Segundo ela, os sintomas disfuncionais variam desde insônia, cansaço persistente, desânimo, falta de energia e de prazer em atividade antes motivadoras, até angústia, queda de libido, sensação de perseguição, preocupação excessiva, compulsão alimentar e ideia de ruína. Também pode haver prejuízo de memória, déficit de atenção, alucinações auditivas, bem como sintomas físicos diversos, como dor de cabeça, tontura, náuseas, palpitações e dor no peito.
“Quanto mais se compromete a capacidade funcional mais se perde a habilidade de executar as tarefas cotidianas necessárias para uma vida independente, autônoma, produtiva, prazerosa e feliz”, elucida.
Reconhecendo o problema
Para o psicólogo Pablo Sauce outro importante desafio é insistir na escuta terapêutica para encontrar um modo de lidar com as próprias angústias.

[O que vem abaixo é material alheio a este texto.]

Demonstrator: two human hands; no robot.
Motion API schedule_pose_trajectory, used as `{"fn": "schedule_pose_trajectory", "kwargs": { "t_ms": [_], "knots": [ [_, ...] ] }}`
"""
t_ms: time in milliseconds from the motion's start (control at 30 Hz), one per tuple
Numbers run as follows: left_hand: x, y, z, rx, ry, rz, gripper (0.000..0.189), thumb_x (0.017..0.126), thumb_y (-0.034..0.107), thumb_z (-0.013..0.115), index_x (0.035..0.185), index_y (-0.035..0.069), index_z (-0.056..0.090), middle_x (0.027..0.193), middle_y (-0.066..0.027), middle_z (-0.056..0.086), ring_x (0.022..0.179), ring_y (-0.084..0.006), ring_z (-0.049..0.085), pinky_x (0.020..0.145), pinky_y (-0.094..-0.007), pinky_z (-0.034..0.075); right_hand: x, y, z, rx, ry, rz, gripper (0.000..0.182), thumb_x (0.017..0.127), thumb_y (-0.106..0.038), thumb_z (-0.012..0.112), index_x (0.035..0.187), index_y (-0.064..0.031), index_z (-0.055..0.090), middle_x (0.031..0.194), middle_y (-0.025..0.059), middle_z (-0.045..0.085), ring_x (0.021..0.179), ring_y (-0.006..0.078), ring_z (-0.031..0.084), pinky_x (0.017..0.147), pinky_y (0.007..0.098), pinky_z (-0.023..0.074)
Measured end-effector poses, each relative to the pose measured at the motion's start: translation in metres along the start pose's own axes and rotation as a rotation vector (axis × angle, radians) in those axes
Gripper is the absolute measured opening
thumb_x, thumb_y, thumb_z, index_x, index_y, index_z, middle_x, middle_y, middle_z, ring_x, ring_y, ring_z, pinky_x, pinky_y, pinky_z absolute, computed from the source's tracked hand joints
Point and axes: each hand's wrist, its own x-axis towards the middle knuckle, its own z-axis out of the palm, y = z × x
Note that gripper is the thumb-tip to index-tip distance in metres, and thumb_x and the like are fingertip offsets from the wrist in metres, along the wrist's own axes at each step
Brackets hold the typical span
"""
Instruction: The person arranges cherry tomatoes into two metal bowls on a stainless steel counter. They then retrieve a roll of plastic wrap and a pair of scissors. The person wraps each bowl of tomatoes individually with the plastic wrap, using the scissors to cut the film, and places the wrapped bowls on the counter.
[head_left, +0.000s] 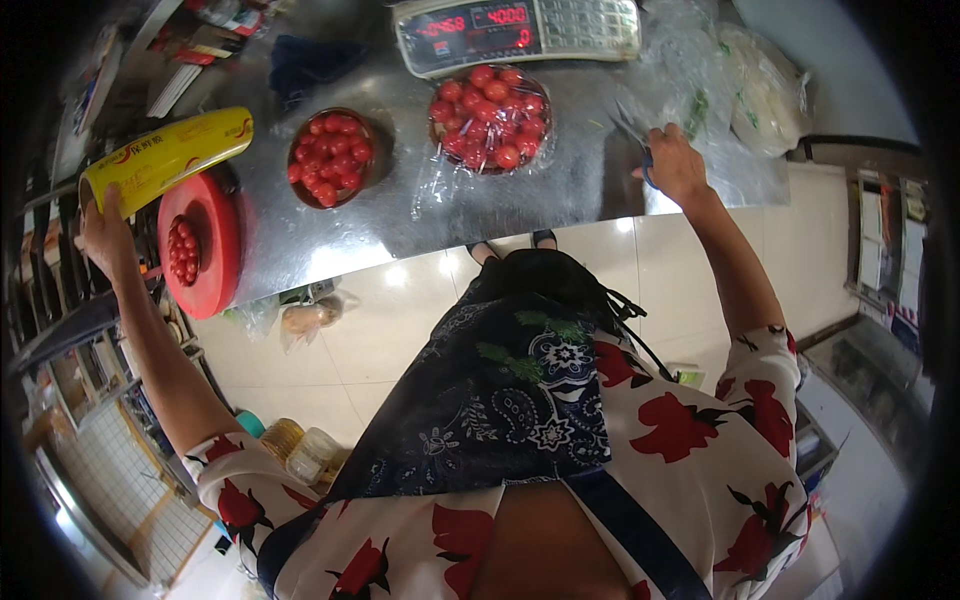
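Observation:
At the far left my left hand (111, 232) grips the near end of a yellow roll of cling film (169, 159), which bears writing. The roll slants above a red round lid or board (214, 259) that carries a small bowl of cherry tomatoes (184, 251). On the right, my right hand (675, 161) is closed around the blue handles of scissors (636, 133); their blades point away from me over the metal tabletop. Between my hands sit a brown bowl of cherry tomatoes (330, 157) and a larger bowl of tomatoes (491, 120) under clear film, whose loose edge spreads onto the table.
A digital scale (517, 34) with red digits stands behind the covered bowl. Clear plastic bags (757, 97) lie at the back right. A dark blue cloth (311, 64) rests at the back left. The steel table's (450, 217) front edge runs before me.

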Motion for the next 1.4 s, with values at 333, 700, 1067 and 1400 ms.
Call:
{"fn": "schedule_pose_trajectory", "kwargs": {
  "t_ms": [333,700,1067,1400],
  "knots": [
    [0.069,-0.041,0.109,-0.072,-0.192,0.155,0.052,0.084,0.045,0.051,0.127,0.015,0.048,0.106,-0.0169,0.061,0.096,-0.032,0.059,0.08,-0.0364,0.046,0.018,0.007,0.0,0.069,-0.325,-0.045,0.041,0.059,-0.029,0.077,0.082,-0.0003,0.06,0.086,0.018,0.063,0.087,0.0318,0.061,0.072,0.0396,0.0477],
    [0.067,-0.044,0.11,0.405,0.223,0.452,0.044,0.081,0.042,0.056,0.119,0.019,0.054,0.108,-0.0119,0.059,0.099,-0.0302,0.055,0.084,-0.0452,0.04,0.019,-0.001,-0.005,0.374,-0.396,0.182,0.032,0.058,-0.021,0.077,0.068,0.0035,0.059,0.055,0.0135,0.058,0.053,0.0302,0.06,0.055,0.0371,0.0492],
    [-0.254,0.169,0.12,-0.887,-0.589,0.077,0.03,0.081,0.009,0.061,0.11,0.001,0.057,0.104,-0.0083,0.056,0.09,-0.0153,0.053,0.082,-0.0264,0.042,0.007,-0.037,0.019,0.896,0.045,0.164,0.028,0.078,-0.024,0.064,0.087,0.0012,0.058,0.076,0.0141,0.062,0.075,0.0217,0.065,0.059,0.0313,0.0501],
    [-0.277,0.167,0.186,-1.533,-1.306,-0.845,0.012,0.087,0.008,0.054,0.098,0.003,0.058,0.075,-0.0034,0.057,0.067,-0.0139,0.054,0.062,-0.0301,0.047,0.0,-0.107,0.046,1.956,-0.273,0.251,0.014,0.083,-0.011,0.061,0.093,-0.0051,0.053,0.076,0.0047,0.057,0.063,0.0142,0.056,0.054,0.0263,0.0433]
  ]
}}
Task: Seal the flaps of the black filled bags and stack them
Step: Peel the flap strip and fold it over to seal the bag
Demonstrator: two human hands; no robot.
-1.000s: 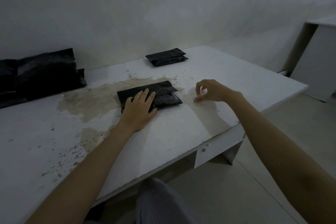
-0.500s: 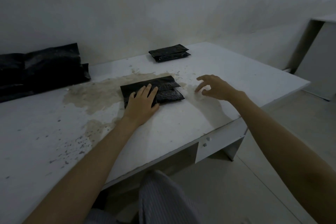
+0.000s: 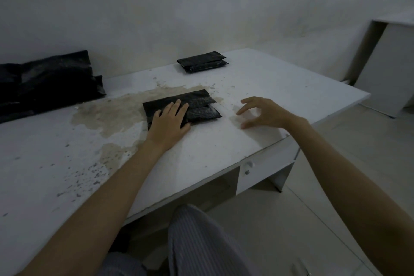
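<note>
Our left hand [image 3: 169, 122] presses flat on the soft, crinkly black filled plastic bag [image 3: 181, 106] mid-table while our right hand [image 3: 261, 113] hovers empty, fingers spread, beside it; it looks light and slippery, best pinched at the flap edge.

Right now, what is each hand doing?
Left hand: open, pressing flat on the black bag.
Right hand: open, fingers spread, holding nothing.

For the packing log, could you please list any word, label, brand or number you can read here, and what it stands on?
None can be read.
Black filled bag under the left hand: faint speckled sheen, no legible print.
Stack of black filled bags at the white table's far edge: too dim and small to tell.
</note>
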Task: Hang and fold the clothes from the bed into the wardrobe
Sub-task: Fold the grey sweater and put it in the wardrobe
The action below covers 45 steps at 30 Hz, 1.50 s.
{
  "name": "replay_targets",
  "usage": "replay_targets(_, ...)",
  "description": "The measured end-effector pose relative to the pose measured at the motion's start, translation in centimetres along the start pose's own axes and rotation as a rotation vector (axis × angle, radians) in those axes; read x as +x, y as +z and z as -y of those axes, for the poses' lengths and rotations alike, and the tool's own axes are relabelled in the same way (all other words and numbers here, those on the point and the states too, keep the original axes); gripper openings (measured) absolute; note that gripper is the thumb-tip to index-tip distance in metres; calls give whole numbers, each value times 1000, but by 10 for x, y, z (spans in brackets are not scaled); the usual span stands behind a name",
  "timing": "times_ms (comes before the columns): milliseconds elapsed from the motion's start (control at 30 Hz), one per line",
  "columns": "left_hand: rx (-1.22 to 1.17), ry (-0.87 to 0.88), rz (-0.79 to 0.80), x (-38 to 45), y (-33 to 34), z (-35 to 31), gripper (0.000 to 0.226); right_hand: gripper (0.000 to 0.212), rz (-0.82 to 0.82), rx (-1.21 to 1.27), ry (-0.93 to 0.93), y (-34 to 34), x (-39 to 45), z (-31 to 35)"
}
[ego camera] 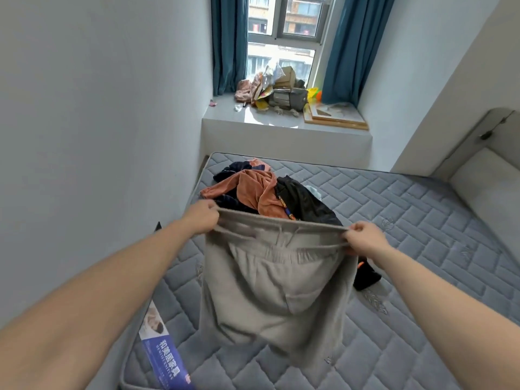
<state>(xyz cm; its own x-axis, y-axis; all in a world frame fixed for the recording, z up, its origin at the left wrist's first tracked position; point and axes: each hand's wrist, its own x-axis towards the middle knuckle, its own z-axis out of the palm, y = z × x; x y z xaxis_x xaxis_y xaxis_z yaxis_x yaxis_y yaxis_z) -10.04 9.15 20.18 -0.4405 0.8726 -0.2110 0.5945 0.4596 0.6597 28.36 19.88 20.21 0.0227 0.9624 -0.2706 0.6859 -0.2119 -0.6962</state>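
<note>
- Bedroom, white walls: grey quilted mattress (394,220) on the bed, window ledge (281,122) beyond with clutter, teal curtains (343,46) either side.
- Grey sweatpants (270,285): soft knit, elastic waistband with drawstring, held up by the waist above the mattress; legs hang below the grip, lower end bunched on the quilting.
- Left hand (201,218): fingers curled, pinching one waistband end.
- Right hand (364,237): fingers curled, pinching the opposite end; band stretched between.
- Clothes pile (261,190): rust-orange, navy and black garments, just beyond the grip.
- Black garment (365,277): below the right hand, on the mattress.

Home bedroom, bare mattress (394,220) (quilted), curtained window (284,38)
</note>
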Motion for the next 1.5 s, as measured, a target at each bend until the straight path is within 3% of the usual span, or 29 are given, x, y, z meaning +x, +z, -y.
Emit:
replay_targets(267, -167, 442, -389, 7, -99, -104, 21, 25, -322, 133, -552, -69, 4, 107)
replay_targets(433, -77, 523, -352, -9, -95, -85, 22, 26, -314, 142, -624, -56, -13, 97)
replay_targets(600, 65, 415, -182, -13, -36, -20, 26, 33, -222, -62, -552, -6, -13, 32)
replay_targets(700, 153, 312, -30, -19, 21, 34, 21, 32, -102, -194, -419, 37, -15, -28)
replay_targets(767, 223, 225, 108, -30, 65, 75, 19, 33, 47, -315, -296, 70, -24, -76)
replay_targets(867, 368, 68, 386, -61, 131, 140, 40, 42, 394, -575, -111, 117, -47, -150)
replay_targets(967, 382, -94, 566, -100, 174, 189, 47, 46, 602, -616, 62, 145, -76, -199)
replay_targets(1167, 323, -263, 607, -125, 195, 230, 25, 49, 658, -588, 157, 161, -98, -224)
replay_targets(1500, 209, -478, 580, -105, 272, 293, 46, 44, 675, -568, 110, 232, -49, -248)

O caminho? A palavra.
“Moro no Brasil há 18 anos, mas sou argentino e não entendo porque aqui não se encara a terapia como algo natural e positivo. Na Argentina, a regra é fazer terapia, pois é comum buscar alguém para conversar para se entender melhor”, pontua.
Como psicanalista, sua perspectiva de trabalho é centrada na palavra, o que só faz sentido quando o indivíduo reconhece que tem o problema e sente a necessidade de colocar essa angústia para fora e conversar com alguém. “Se o sujeito não se responsabilizar por seus atos e pelo seu bem-estar não poderá trabalhar, através da fala, pontos importantes sobre como a doença se manifesta em sua vida, os possíveis gatilhos e até mesmo os comportamentos de autossabotagem”, comenta.
Ele trabalha diariamente com dependentes químicos e a expressão através da palavra, especialmente em grupos, tem um efeito muito positivo. “A partir do momento em que a pessoa consegue verbalizar suas angústias com relação ao transtorno mental, ouve o depoimento dos outros e estabelece uma conexão entre as histórias de vida, ela percebe que não está sozinha e que é possível tratar a causa e os sintomas da doença”, assegura Sauce.